▸ **What the task asks**: Within the listing below, how many lines contain "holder"? Only the number is wanted.

▸ **Information supplied**:
★ ★ ★ ★

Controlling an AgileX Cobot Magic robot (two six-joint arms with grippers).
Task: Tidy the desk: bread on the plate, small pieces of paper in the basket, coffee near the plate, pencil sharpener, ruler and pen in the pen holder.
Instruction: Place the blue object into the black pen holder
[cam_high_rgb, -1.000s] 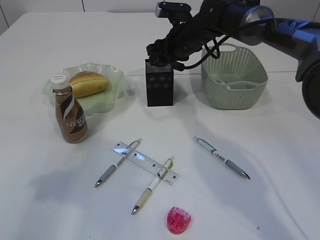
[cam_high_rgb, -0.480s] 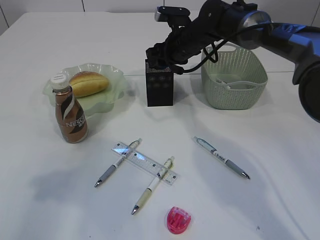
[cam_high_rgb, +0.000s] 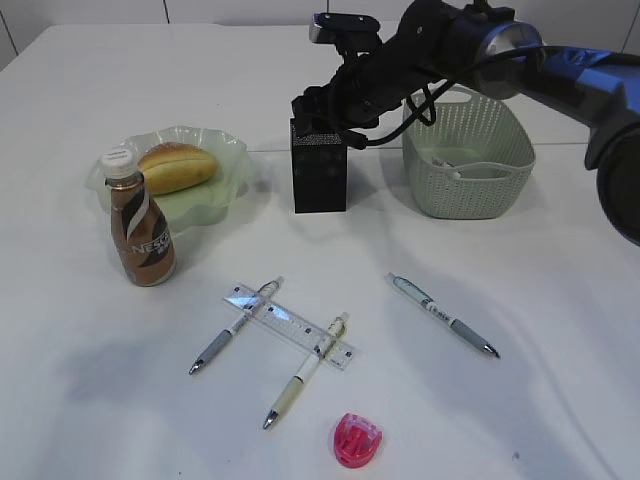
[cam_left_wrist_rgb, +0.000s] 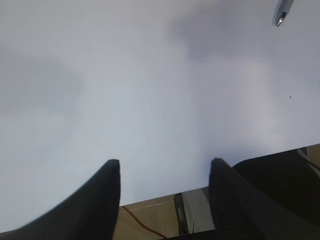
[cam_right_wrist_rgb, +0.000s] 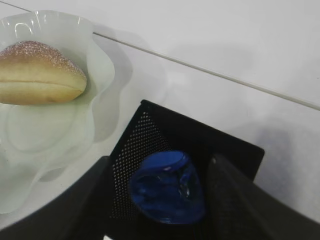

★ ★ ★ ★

▸ **Result of this exercise**: 2